Police received a ShotSpotter alert just before 11 p.m. They said they found Harrison shot at least five times. He died a short time later at UPMC Mercy.

Charles was identified by officers through security video footage. He was arrested five months later by U.S. Marshals in Denver, Colo.

At Thursday’s sentencing hearing, Harrison’s family provided victim impact statements.

Harrison’s cousin, Leea Russell, wrote that just before he was shot, the two of them had an argument.

“I never got a chance to talk to Tylee. We never got a chance to apologize to each other,” Russell wrote. “We didn’t get a chance to say we love each other one last time, and for that I hate Jalaspian. He gook away my peace. He took away me ever knowing if Tylee is still mad at me.”

Harrison’s son, JiKier Hawkins, wrote in his victim impact statement that his dad was a loving person who introduced him to dirt bikes.

Hawkins told the court that when Harrison first got him a dirt bike, Hawkins’ mom was upset.

“My dad’s words to her was, ‘He’s a boy, he’s OK, he got it,” he wrote. “I have so many memories of my dad.
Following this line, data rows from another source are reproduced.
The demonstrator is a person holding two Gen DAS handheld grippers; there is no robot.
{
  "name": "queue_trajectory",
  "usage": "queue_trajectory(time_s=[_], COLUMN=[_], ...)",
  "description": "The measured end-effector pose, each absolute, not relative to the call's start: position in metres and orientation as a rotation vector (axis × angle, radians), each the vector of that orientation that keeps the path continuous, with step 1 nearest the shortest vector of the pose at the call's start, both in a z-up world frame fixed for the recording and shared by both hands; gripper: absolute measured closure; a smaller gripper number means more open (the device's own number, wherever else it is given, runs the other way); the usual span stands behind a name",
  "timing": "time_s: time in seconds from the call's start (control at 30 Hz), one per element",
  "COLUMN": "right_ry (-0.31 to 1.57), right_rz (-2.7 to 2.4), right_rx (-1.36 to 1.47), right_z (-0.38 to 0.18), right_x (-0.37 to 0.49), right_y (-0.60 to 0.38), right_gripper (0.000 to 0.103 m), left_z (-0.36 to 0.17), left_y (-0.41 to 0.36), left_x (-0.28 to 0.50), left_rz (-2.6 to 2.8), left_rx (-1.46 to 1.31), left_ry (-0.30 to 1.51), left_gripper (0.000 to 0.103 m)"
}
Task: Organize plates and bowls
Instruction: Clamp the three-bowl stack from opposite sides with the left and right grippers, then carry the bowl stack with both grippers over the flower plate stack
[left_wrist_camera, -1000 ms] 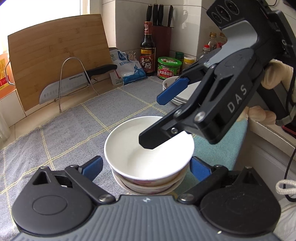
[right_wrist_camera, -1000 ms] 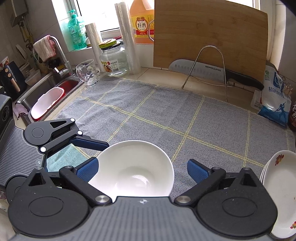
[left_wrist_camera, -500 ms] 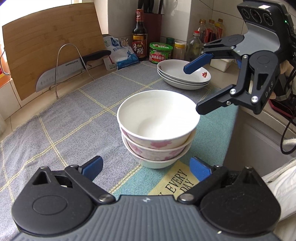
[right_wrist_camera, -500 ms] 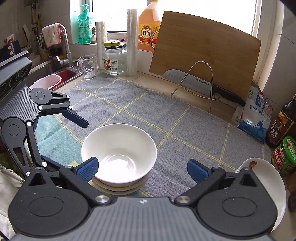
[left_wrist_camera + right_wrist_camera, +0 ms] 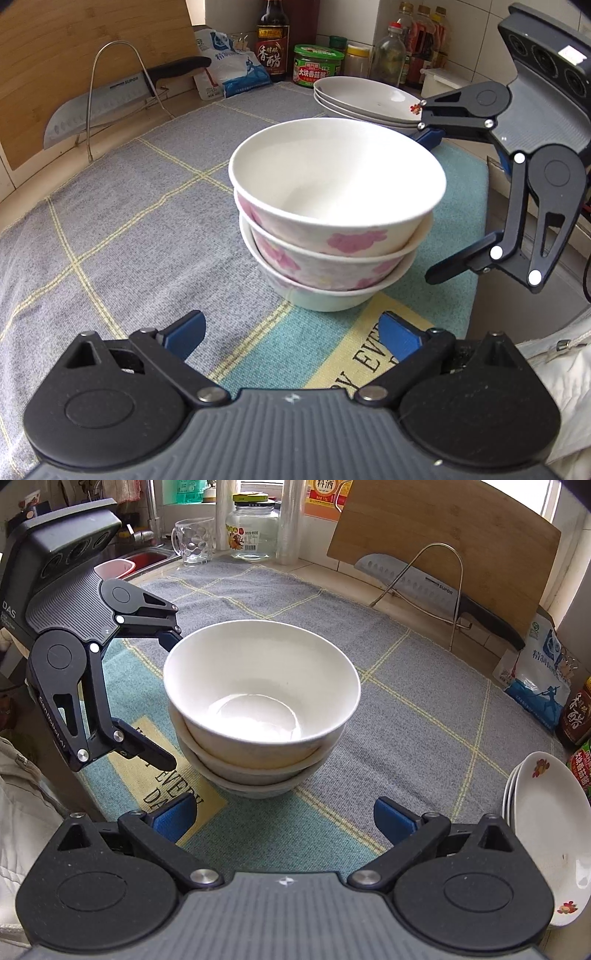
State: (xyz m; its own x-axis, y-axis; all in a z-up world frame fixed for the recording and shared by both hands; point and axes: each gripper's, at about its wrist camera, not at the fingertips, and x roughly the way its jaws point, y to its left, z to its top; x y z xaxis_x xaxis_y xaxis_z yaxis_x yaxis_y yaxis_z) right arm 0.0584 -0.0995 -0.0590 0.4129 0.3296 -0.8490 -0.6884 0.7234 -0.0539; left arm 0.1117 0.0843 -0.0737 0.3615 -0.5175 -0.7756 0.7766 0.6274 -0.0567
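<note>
A stack of three white bowls with pink flowers (image 5: 332,218) stands on the cloth, also in the right wrist view (image 5: 258,709). A stack of white plates (image 5: 365,101) sits behind it, at the right edge in the right wrist view (image 5: 543,834). My left gripper (image 5: 291,334) is open and empty, just short of the bowls; it also shows in the right wrist view (image 5: 168,698). My right gripper (image 5: 284,816) is open and empty, near the bowls; it shows at the right of the left wrist view (image 5: 430,206).
A grey checked cloth (image 5: 129,221) covers the counter. A cutting board (image 5: 443,542), a wire rack with a knife (image 5: 436,587), a salt bag (image 5: 229,62), bottles and jars (image 5: 317,66) line the back. A glass jar (image 5: 253,530) and mug (image 5: 192,541) stand near the sink.
Both grippers have drawn back from the bowl stack. The right gripper, which stood over the top bowl a second ago, is now apart from it and to the side.
</note>
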Motion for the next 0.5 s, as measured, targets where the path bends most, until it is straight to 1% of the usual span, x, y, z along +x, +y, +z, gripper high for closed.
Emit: queue_trajectory(time_s=[0.17, 0.5], right_ry=[0.946, 0.950], right_rz=[0.692, 0.808], right_rx=[-0.430, -0.454], right_z=[-0.071, -0.070], right_x=[0.066, 0.081], right_y=[-0.095, -0.087], right_gripper=[0.000, 0.001], left_z=[-0.073, -0.074], left_y=[0.079, 0.071], left_x=[0.117, 0.125], left_rz=[-0.901, -1.014], left_rx=[0.377, 0.469], left_ry=[0.823, 0.802], left_gripper=[0.004, 0.006])
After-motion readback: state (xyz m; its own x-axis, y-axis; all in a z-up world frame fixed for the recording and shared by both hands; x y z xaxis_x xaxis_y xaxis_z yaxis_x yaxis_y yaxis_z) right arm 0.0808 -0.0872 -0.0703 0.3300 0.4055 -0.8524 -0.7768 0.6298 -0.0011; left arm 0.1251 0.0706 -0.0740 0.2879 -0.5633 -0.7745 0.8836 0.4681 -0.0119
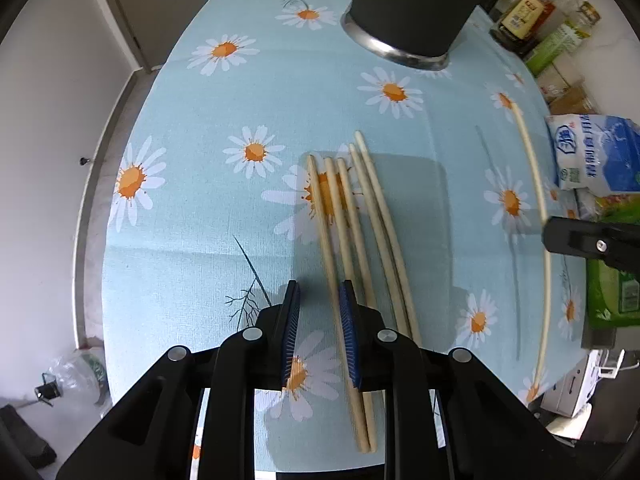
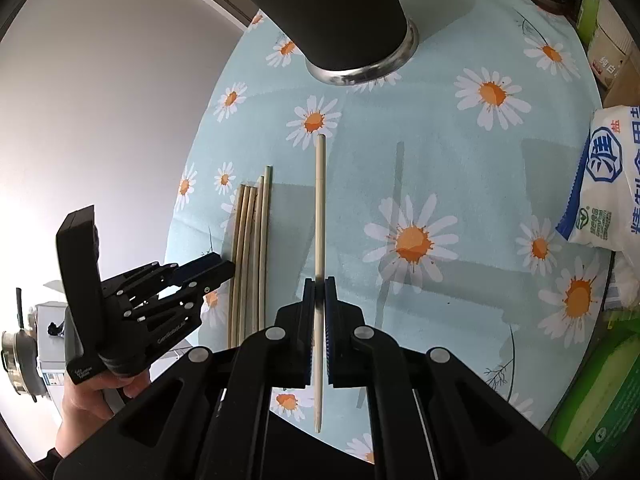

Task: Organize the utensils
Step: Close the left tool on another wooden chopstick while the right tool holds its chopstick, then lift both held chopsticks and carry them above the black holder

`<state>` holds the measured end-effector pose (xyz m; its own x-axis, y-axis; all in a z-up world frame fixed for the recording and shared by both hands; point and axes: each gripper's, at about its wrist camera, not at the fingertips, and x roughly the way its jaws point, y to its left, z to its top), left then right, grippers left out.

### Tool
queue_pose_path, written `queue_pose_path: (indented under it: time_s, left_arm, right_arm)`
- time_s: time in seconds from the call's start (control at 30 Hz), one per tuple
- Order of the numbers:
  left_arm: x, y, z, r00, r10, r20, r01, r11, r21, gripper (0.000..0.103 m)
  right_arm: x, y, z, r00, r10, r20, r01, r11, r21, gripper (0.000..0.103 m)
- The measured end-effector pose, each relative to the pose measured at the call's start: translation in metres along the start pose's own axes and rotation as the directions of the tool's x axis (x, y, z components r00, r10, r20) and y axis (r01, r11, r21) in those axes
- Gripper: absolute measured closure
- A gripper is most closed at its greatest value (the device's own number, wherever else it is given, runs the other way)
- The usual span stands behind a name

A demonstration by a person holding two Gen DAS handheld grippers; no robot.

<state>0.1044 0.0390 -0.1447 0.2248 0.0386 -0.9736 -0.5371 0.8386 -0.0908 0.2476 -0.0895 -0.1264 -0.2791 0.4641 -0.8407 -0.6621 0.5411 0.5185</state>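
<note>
Wooden chopstick (image 2: 319, 208) btwn right hand-held gripper (image 2: 319, 280) pads

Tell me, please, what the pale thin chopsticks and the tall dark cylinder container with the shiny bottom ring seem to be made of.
The pale thin chopsticks look like bare wood or bamboo: a matte, light tan surface without gloss. The tall dark cylinder container has a matte black body, perhaps coated metal or plastic; its shiny bottom ring reflects light like polished steel.
</note>
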Motion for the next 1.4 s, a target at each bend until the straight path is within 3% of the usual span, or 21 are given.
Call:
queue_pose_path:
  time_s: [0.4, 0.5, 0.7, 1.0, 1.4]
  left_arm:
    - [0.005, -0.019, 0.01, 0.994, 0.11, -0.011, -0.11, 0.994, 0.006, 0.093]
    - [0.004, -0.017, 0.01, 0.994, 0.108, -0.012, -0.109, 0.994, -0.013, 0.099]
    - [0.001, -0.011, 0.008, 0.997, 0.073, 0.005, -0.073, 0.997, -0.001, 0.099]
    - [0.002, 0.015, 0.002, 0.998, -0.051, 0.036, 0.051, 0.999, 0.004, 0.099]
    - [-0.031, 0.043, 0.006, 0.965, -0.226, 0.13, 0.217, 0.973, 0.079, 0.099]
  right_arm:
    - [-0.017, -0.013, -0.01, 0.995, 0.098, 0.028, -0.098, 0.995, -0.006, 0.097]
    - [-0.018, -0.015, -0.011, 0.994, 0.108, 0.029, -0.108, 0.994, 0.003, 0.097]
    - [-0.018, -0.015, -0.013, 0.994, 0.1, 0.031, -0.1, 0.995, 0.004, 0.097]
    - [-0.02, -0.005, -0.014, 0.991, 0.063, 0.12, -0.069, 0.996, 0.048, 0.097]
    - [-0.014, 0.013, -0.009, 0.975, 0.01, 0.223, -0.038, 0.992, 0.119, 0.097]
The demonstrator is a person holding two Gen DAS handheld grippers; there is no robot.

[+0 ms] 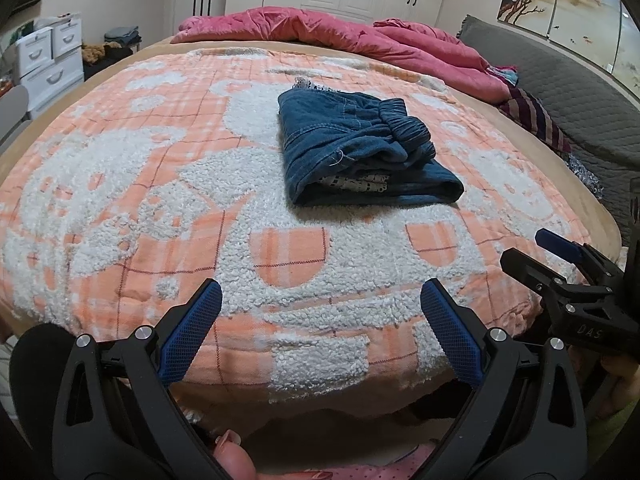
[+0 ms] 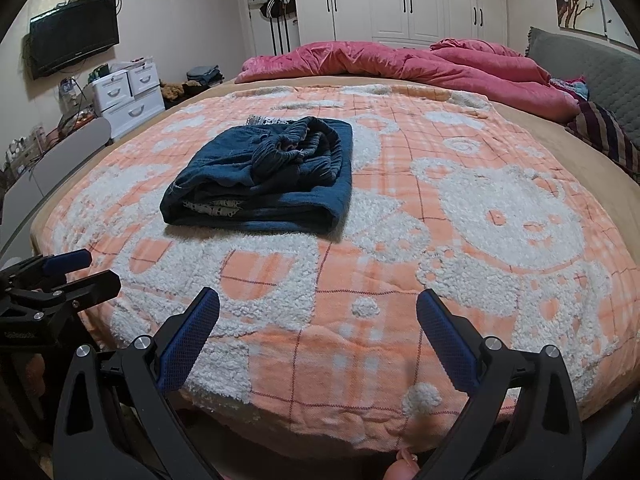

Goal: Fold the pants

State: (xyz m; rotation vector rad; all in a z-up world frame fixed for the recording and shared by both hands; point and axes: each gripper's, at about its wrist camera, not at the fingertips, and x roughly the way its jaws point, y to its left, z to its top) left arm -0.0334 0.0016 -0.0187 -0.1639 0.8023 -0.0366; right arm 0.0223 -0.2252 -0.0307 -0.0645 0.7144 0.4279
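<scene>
- The left gripper [image 1: 320,308] is held spread wide, nothing between its blue pads, above the near edge of the blanket [image 1: 120,200].
- The right gripper [image 2: 318,312] is likewise spread wide and holds nothing.
- One pair of folded blue pants [image 1: 360,148] is seen lying mid-blanket, well ahead of both grippers, untouched.
- Two grippers are counted, side by side.
</scene>
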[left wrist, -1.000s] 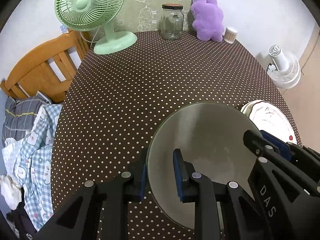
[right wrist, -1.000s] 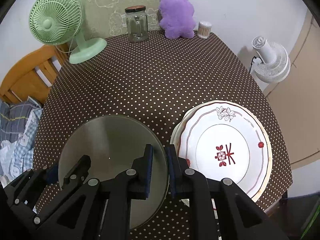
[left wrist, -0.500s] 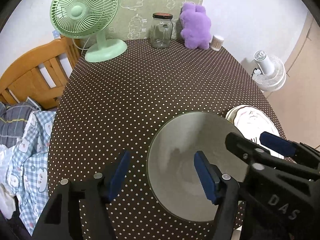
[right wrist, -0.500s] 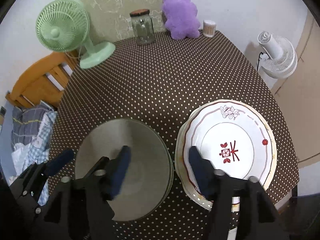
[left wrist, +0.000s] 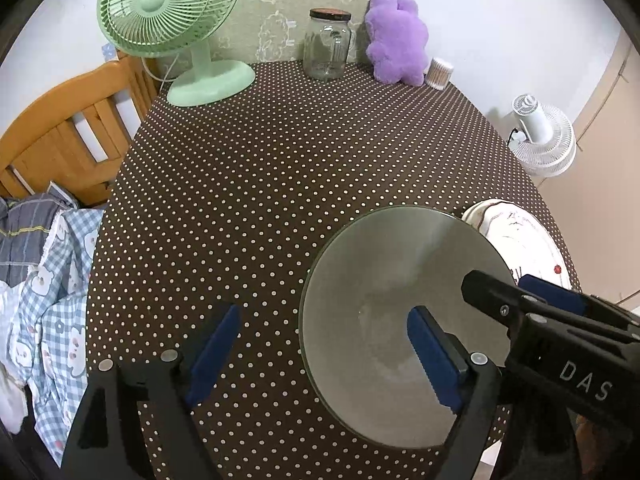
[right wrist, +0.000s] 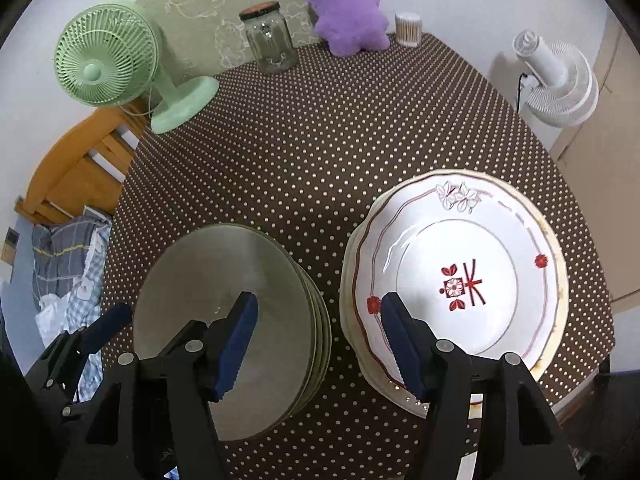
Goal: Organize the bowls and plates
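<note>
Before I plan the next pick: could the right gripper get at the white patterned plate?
Probably yes. The right gripper is open and holds nothing, just above the gap between the grey bowls and the white plate, whose near rim is unobstructed.

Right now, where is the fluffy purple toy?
The purple plush toy sits at the table's far edge by the wall, between the glass jar and the small cotton swab tub.

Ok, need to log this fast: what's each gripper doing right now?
Left gripper: jaws opening, straddling the rim of the grey bowls, gripping nothing.
Right gripper: open, holding nothing, above the gap between bowls and white plates.
</note>
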Tool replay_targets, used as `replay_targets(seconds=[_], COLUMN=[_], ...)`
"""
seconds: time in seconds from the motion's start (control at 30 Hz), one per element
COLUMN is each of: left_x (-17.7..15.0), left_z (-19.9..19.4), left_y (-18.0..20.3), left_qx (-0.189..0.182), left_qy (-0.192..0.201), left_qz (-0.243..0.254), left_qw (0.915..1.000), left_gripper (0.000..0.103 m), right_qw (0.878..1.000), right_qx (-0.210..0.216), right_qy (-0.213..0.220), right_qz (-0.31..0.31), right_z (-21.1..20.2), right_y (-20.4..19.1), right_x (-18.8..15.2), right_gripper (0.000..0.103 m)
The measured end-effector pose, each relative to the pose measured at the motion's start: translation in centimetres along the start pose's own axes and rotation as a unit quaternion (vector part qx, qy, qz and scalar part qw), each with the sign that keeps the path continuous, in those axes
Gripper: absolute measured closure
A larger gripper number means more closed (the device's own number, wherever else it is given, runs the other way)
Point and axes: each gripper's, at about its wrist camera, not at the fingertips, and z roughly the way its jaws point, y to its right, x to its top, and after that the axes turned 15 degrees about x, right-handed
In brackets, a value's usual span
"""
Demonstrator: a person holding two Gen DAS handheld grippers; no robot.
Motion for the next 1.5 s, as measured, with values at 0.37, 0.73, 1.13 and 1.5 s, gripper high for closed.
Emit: replay_targets(seconds=[0.37,0.73,1.13,1.5], left_x=[0.0,0.2,0.0,-0.2], left_z=[1.9,2.1,3.1,4.0], left_y=[0.5,0.4,0.4,0.9], left_qx=[0.005,-0.002,-0.013,-0.090], left_qy=[-0.017,-0.028,-0.035,-0.049], left_qz=[-0.004,-0.014,-0.009,-0.016], left_qw=[0.9998,0.9995,0.9993,0.9946], left_gripper=[0.016,0.019,0.025,0.045], right_qw=[0.999,0.999,0.997,0.995], right_qx=[0.021,0.013,0.048,0.077], right_qy=[-0.022,-0.036,-0.061,-0.056], right_qz=[0.015,-0.025,0.004,0.027], right_z=[2.5,3.5,5.5,5.6], right_y=[1.6,0.2,1.2,2.0], right_x=[0.7,1.4,1.1,0.7], right_gripper=[0.039,0.061,0.061,0.061])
I miss him so much.”

Tamara Brumfield, who had a son with Harrison, said in her victim impact statement that she was the one who had to go to the hospital the night of the shooting to identify Harrison, and that the image of him will be with her forever.

“Tylee was everything that I could ask for in a man,” she wrote.

Brumfield called Charles a “wanna-be gangster” who only felt power with a gun in his hand. She said that she hated him for taking away the love of her life.

“He was perfect in my eyes, and the fact that you decided his (fate) and not God bothers me the most,” she wrote. “I hate that I must raise my only son alone.”